The purpose of the study reported here was to develop a fecal sample collection strategy and quantification method for measurement of fecal IgA concentrations in dogs. Development of a method to identify IgAD in dogs would allow for further investigation of a large number of dogs. It is hypothesized that IgAD affects German Shepherd Dogs, which commonly have gastrointestinal disease. With the development of a method to identify IgAD, association studies of IgAD and gastrointestinal disease in dogs in general and in German Shepherd Dogs specifically would be possible.
Materials and Methods
Animals—Fecal samples were collected from 23 privately owned pet dogs of various ages and breeds. All dogs were ≥ 1 year of age.
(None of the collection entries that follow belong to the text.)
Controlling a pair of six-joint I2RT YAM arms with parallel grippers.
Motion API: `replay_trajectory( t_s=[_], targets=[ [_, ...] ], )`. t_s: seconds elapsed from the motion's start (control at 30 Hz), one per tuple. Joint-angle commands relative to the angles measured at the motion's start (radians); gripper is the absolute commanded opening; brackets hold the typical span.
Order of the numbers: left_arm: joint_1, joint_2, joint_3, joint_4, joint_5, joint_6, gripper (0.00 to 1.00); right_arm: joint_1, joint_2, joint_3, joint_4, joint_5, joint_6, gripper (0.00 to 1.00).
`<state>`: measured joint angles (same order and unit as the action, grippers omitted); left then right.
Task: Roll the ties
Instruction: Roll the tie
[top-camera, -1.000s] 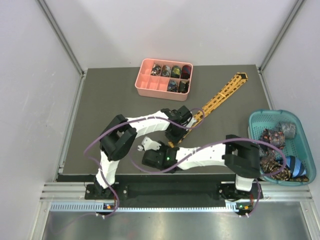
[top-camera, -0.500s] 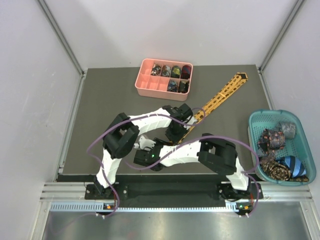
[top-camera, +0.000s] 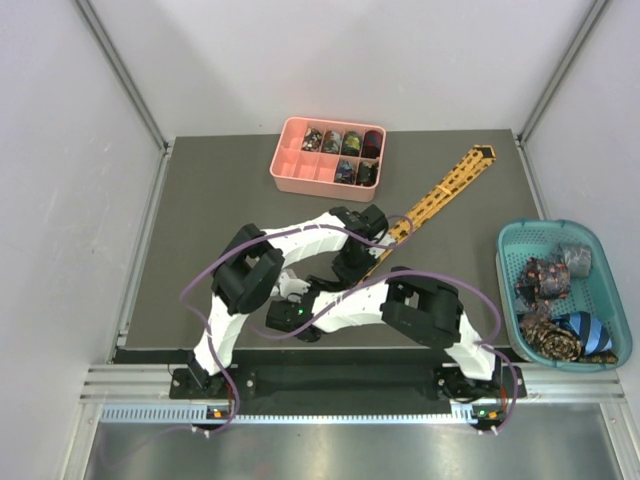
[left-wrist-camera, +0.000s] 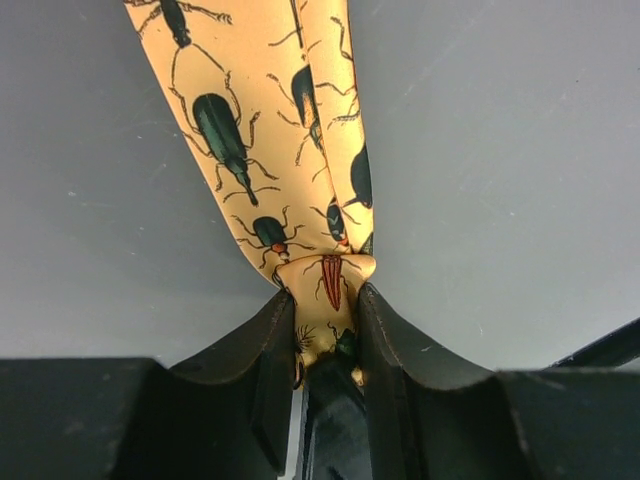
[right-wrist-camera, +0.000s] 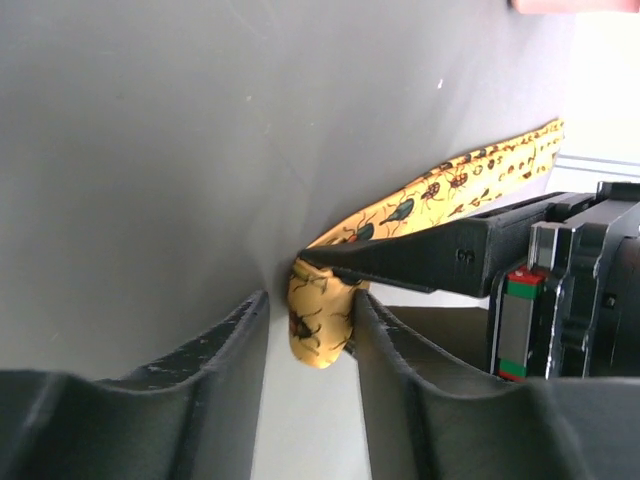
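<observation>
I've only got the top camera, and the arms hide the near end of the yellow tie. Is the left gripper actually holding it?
Observer: Yes. The left wrist view shows the left gripper shut on the folded end of the yellow tie.
Operator: And the right gripper?
Observer: The right gripper is open. In the right wrist view it straddles that same folded end, with a gap showing on one side.

Probably a robotics lab cell: plain pale panel walls enclose a dark counter, and along the frame's bottom an aluminium rail carries the left arm and right arm.
</observation>
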<state>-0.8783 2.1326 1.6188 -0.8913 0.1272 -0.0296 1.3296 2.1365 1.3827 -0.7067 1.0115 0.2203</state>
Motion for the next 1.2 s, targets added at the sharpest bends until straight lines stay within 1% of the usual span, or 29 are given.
replay_trajectory(
  t_s=[0.0,0.07,0.1,0.17,0.2,0.27,0.3,0.4,0.47,0.5,0.53,0.6,0.63,0.7,0.73,0.77,0.8,0.83,0.87,0.9,0.93,0.97,1.0,1.03,1.07,1.1,1.17],
  targets=[
    [-0.021,0.095,-0.039,-0.155,0.091,-0.01,0.34,-0.039,0.043,0.015,-0.069,0.039,0.037,0.36],
    [-0.022,0.098,-0.034,-0.158,0.088,-0.009,0.35,-0.046,0.052,0.016,-0.085,0.042,0.05,0.31],
    [-0.022,0.096,-0.033,-0.156,0.088,-0.009,0.35,-0.047,0.054,0.015,-0.088,0.047,0.054,0.24],
    [-0.021,0.092,-0.033,-0.15,0.081,-0.009,0.36,-0.046,0.051,0.012,-0.089,0.048,0.06,0.17],
    [-0.021,0.09,-0.03,-0.146,0.077,-0.007,0.37,-0.047,0.048,0.012,-0.089,0.052,0.063,0.13],
    [-0.021,0.073,-0.023,-0.133,0.074,-0.003,0.4,-0.047,0.034,0.01,-0.083,0.044,0.062,0.08],
    [-0.018,0.067,-0.01,-0.124,0.072,0.0,0.45,-0.047,0.028,0.009,-0.071,0.032,0.054,0.05],
    [-0.007,0.032,0.027,-0.095,0.071,-0.001,0.49,-0.047,-0.004,-0.002,-0.03,0.004,0.034,0.02],
    [0.009,0.0,0.045,-0.077,0.072,-0.009,0.58,-0.046,-0.03,-0.011,-0.01,-0.007,0.018,0.01],
    [0.025,-0.026,0.059,-0.046,0.077,-0.013,0.6,-0.044,-0.036,-0.016,0.009,-0.013,0.004,0.01],
    [0.035,-0.042,0.062,-0.026,0.09,-0.024,0.68,-0.044,-0.043,-0.019,0.016,-0.014,-0.002,0.01],
    [0.061,-0.095,0.061,0.011,0.098,-0.039,0.73,-0.044,-0.058,-0.027,0.047,-0.022,-0.028,0.0],
    [0.071,-0.118,0.052,0.062,0.094,-0.059,0.75,-0.041,-0.062,-0.033,0.059,-0.027,-0.039,0.0],
    [0.11,-0.201,-0.006,0.139,0.1,-0.085,0.78,-0.04,-0.076,-0.043,0.091,-0.033,-0.065,0.0],
    [0.125,-0.23,-0.032,0.222,0.107,-0.111,0.79,-0.041,-0.09,-0.057,0.107,-0.043,-0.079,0.0],
    [0.14,-0.261,-0.06,0.259,0.107,-0.128,0.81,-0.041,-0.096,-0.063,0.122,-0.048,-0.087,0.01],
    [0.172,-0.322,-0.121,0.296,0.109,-0.145,0.82,-0.041,-0.105,-0.071,0.151,-0.063,-0.104,0.01],
    [0.186,-0.356,-0.152,0.38,0.106,-0.17,0.83,-0.041,-0.115,-0.08,0.168,-0.079,-0.114,0.01],
    [0.199,-0.391,-0.189,0.423,0.069,-0.187,0.84,-0.041,-0.139,-0.097,0.183,-0.086,-0.119,0.01],
    [0.22,-0.458,-0.265,0.471,0.033,-0.208,0.99,-0.041,-0.151,-0.105,0.208,-0.102,-0.128,0.01],
    [0.229,-0.492,-0.305,0.514,0.006,-0.246,0.99,-0.041,-0.18,-0.126,0.226,-0.111,-0.139,0.01],
    [0.239,-0.525,-0.382,0.594,-0.039,-0.266,0.99,-0.041,-0.196,-0.135,0.252,-0.128,-0.147,0.01],
    [0.263,-0.584,-0.414,0.624,-0.069,-0.292,0.99,-0.041,-0.211,-0.143,0.268,-0.136,-0.156,0.01],
    [0.277,-0.611,-0.445,0.652,-0.089,-0.349,0.99,-0.04,-0.239,-0.161,0.279,-0.145,-0.163,0.01],
    [0.292,-0.638,-0.508,0.719,-0.092,-0.368,0.99,-0.041,-0.25,-0.169,0.289,-0.149,-0.168,0.02],
    [0.324,-0.687,-0.537,0.742,-0.1,-0.424,0.99,-0.044,-0.26,-0.174,0.3,-0.165,-0.171,0.02],
    [0.366,-0.729,-0.62,0.798,-0.1,-0.495,0.99,-0.052,-0.288,-0.194,0.323,-0.198,-0.176,0.02]
  ],
)
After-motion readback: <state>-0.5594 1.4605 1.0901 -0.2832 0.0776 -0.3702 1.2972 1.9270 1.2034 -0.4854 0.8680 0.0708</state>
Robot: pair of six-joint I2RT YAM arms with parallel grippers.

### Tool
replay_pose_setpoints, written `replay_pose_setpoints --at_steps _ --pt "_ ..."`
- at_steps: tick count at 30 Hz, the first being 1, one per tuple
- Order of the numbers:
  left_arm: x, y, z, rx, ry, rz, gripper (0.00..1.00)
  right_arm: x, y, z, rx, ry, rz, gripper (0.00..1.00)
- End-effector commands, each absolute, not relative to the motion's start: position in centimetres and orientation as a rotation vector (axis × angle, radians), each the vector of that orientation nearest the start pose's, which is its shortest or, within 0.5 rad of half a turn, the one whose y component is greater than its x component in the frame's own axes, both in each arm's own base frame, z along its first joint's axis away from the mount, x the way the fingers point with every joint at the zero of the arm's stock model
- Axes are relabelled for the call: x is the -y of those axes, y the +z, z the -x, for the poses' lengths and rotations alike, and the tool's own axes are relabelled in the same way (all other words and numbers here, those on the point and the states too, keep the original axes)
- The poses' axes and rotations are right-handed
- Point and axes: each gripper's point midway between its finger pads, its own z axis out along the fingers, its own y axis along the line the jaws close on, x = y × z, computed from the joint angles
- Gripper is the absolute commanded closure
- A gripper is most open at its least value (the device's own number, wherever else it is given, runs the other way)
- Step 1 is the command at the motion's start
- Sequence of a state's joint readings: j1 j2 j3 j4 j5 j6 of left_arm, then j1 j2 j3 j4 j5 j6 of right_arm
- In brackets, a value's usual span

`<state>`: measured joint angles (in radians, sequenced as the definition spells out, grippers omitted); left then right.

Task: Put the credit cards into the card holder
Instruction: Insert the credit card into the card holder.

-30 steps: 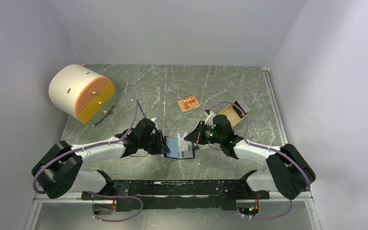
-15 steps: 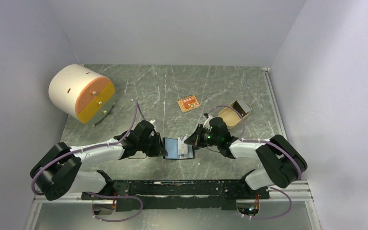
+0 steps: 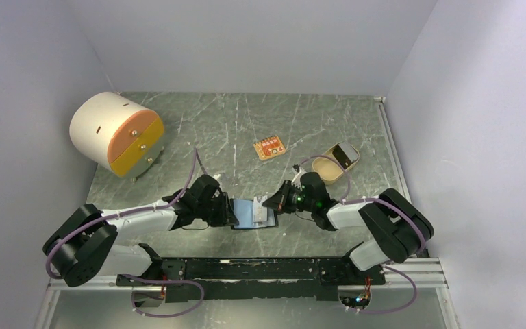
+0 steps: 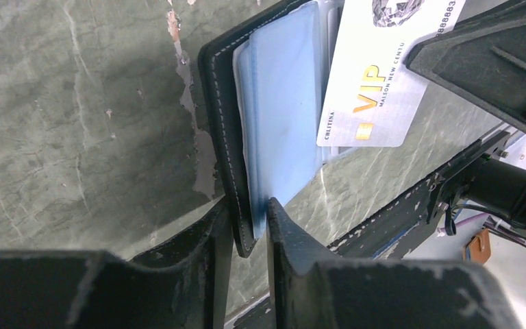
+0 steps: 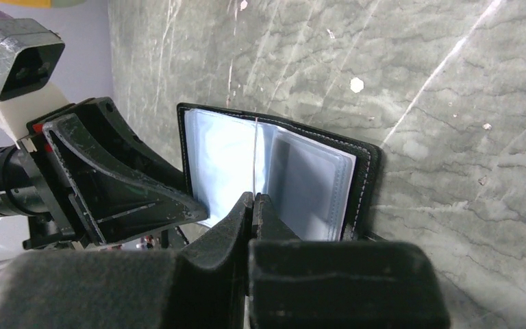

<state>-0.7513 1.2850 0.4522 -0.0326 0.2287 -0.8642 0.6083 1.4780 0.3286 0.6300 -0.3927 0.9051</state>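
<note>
The left gripper (image 4: pixel 246 218) clamped one edge of the black folding wallet with bluish plastic pockets (image 4: pixel 219 116), held open between the arms. The right gripper (image 5: pixel 253 204) pinched a silvery rectangular VIP card (image 4: pixel 377 82) over those pockets. If angled wrongly, its corner could snag a sleeve and buckle it.

Left arm (image 3: pixel 137 218) and right arm (image 3: pixel 348 214): white tubular links, bulky black joint housings. Thin purple cable (image 3: pixel 196 159) looped along each. Left gripper (image 4: pixel 246 229) and right gripper (image 5: pixel 253 205): matte black wedge-shaped fingers, edges scuffed pale. Green indicator light (image 3: pixel 308 199) on right wrist.
</note>
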Motion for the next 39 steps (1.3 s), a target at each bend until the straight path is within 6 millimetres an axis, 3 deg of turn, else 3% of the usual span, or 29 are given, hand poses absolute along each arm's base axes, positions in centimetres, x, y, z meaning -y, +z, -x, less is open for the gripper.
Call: replay_pose_setpoints --at_steps 1,14,25,34,39 --pt "24.8 2.8 -16.6 -2.644 -0.927 0.038 0.73 -27.4 4.7 -21.4 -2.297 1.316 -0.102 1.00" --pt "24.8 2.9 -16.6 -2.650 -0.919 0.015 0.70 -28.0 4.9 -21.6 -2.279 1.353 -0.079 1.00" --pt "25.3 3.3 -16.6 -2.642 -0.950 0.009 0.68 -28.2 4.1 -21.2 -2.302 1.354 -0.098 1.00" --pt "25.7 3.4 -17.2 -2.631 -0.953 0.007 0.67 -28.8 3.5 -20.2 -2.326 1.395 -0.101 0.92" --pt "25.7 3.2 -17.2 -2.636 -0.949 0.013 0.67 -28.3 3.0 -19.8 -2.358 1.352 -0.074 0.98"
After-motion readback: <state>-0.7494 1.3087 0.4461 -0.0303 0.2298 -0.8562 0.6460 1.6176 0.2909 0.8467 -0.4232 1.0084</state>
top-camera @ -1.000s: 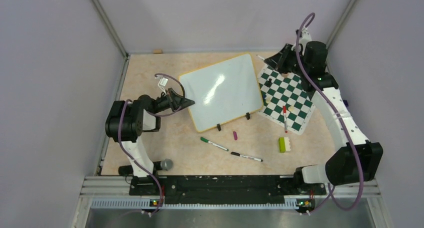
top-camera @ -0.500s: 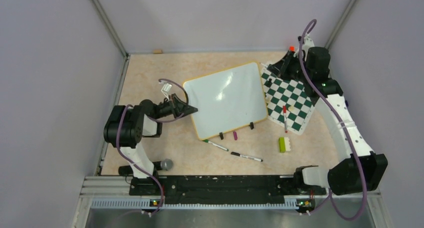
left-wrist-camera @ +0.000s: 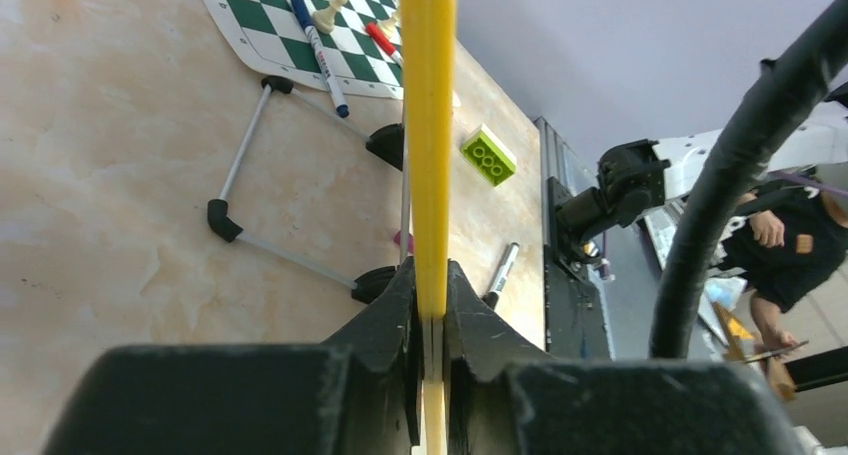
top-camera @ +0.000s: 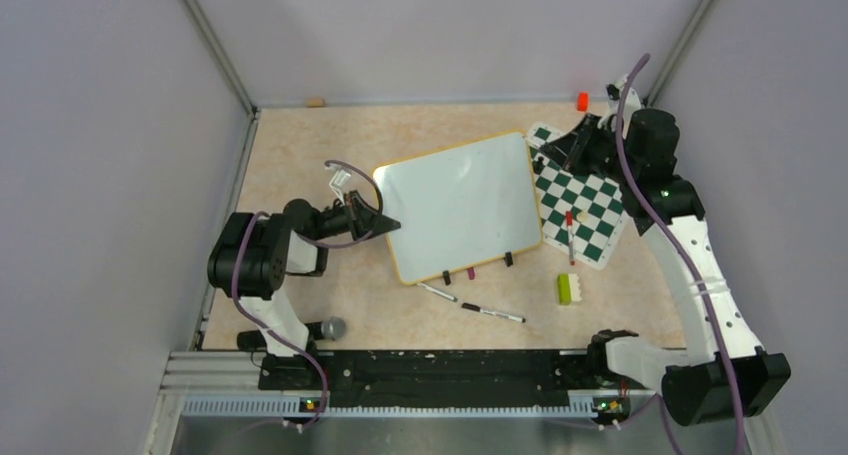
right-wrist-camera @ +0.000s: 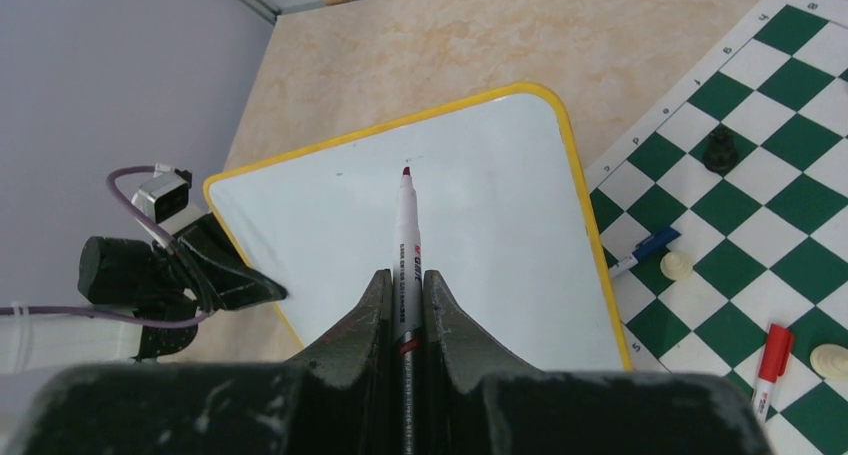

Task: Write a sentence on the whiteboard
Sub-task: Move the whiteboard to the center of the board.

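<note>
Careful, your left gripper pinches the whiteboard only at nine o'clock; jabbing the marker your right gripper clamps could swing it.

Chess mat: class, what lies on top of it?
A black piece, a blue marker, a pale piece beside it, a red marker and another pale piece. The whiteboard overlaps the mat's edge, hiding anything beneath.

Beige table under whiteboard, chess mat, markers, green brick
</note>
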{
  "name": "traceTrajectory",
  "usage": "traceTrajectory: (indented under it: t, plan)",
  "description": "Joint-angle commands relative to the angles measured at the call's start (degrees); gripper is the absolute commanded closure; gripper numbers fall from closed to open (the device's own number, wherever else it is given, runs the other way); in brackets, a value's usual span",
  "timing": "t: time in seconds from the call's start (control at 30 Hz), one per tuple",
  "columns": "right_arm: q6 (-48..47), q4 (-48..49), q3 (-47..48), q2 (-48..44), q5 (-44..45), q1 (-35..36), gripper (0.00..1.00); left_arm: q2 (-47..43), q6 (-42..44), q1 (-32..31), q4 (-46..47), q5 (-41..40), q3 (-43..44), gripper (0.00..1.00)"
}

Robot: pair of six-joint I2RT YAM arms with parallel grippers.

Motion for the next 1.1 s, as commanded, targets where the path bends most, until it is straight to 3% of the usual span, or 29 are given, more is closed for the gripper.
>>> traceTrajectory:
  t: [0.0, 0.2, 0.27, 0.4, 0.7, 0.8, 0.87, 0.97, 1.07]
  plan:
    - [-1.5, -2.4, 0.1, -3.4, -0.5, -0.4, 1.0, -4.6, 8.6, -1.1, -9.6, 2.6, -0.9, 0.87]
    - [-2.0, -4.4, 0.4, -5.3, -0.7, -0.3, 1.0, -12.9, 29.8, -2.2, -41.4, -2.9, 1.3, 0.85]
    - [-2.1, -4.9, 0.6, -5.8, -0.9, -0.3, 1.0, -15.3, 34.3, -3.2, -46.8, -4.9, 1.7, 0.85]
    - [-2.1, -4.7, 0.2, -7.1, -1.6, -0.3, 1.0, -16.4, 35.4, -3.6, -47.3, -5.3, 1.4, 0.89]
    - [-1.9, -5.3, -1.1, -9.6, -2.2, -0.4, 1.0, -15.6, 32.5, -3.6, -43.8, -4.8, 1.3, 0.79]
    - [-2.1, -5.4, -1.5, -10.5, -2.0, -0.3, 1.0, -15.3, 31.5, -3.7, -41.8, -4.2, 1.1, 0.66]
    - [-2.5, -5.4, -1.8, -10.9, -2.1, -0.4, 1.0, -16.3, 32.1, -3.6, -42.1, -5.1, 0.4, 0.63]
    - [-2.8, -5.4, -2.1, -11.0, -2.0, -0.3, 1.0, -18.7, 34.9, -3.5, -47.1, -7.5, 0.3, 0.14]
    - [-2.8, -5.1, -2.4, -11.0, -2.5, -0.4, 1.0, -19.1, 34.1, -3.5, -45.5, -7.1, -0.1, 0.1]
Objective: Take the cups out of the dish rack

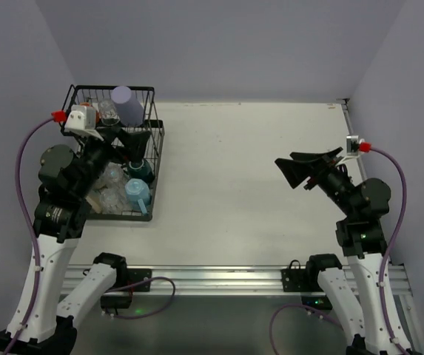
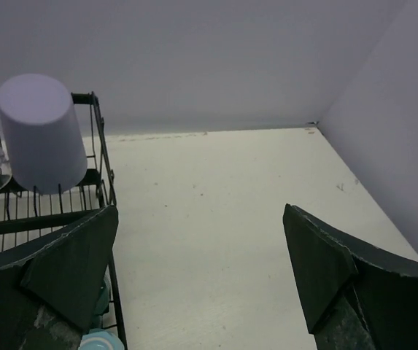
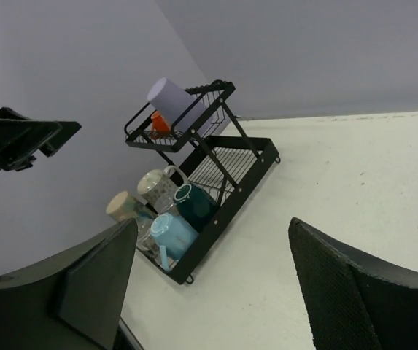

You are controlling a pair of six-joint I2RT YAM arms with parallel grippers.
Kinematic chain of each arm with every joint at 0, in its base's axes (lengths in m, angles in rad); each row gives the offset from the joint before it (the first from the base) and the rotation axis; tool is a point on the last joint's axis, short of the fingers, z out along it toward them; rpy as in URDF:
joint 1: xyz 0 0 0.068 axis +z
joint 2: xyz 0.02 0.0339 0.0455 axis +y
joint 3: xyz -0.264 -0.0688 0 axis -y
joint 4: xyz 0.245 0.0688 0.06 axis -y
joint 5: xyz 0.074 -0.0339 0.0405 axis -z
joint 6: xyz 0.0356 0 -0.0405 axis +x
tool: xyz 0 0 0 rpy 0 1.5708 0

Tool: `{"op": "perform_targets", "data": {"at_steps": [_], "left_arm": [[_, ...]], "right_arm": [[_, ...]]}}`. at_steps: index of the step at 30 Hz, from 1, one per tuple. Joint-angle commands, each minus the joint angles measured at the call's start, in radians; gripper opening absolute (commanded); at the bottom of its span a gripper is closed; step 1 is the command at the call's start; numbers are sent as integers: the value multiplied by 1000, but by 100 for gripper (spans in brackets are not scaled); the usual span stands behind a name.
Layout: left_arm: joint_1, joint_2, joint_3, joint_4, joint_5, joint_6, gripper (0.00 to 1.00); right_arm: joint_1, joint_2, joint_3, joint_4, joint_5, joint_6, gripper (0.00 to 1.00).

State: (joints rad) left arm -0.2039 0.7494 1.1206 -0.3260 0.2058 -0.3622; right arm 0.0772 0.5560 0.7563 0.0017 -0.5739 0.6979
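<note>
The black wire dish rack [image 1: 157, 157] stands at the table's far left. An upturned lavender tumbler [image 1: 126, 103] and a clear glass [image 1: 109, 112] sit in its tall basket. On its lower tray lie a teal mug [image 3: 198, 204], a light blue mug [image 3: 171, 233], a cream mug [image 3: 125, 206] and a clear glass [image 1: 112, 177]. A small orange cup [image 3: 159, 122] peeks from behind the tumbler. My left gripper [image 1: 134, 144] hangs open over the rack's right edge, holding nothing. My right gripper [image 1: 294, 166] is open and empty above the bare table at the right, facing the rack.
Lavender walls close the table [image 1: 241, 170] in at the back and both sides. A metal rail [image 1: 219, 277] carrying both arm bases runs along the near edge. The tabletop stretches bare from the rack to the right arm.
</note>
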Motion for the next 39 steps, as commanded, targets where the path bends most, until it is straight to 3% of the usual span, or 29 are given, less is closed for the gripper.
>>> {"op": "perform_targets", "data": {"at_steps": [1,5,17,28,39], "left_arm": [[1,37,59,-67,-114,22,100],[1,106,137,-116,-310,9,100],[1,396,301,-165,-606,80,100],[1,691,470,-156,-600,121,100],[1,838,567,-136,-680,167,100]], "right_arm": [[-4,19,-11,50,-55,14,88],[-1,38,-26,92,-84,40,93],[19,93,-52,103,-98,12,99],[47,93,-54,73,-87,-21,99],[64,131,-34,52,-107,-35,99]]}}
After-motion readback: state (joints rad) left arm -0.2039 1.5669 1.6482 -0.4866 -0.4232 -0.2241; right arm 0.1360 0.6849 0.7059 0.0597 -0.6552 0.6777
Collection of fecal samples—Special tubesa intended for collection of fecal samples from human patients were used for collection of canine fecal samples. The tubes contained a spoon attached to the lid and a plastic rod. The weight of each empty tube was measured. Fecal samples were collected in the tubes provided. The exact amount of feces added was determined by weighing the filled tube and subtracting the weight of the empty tube. Mean ± SD amount of feces was 1.0 ± 0.2 g in each tube. Fresh fecal samples were collected from each dog at the time of the first defecation of the day.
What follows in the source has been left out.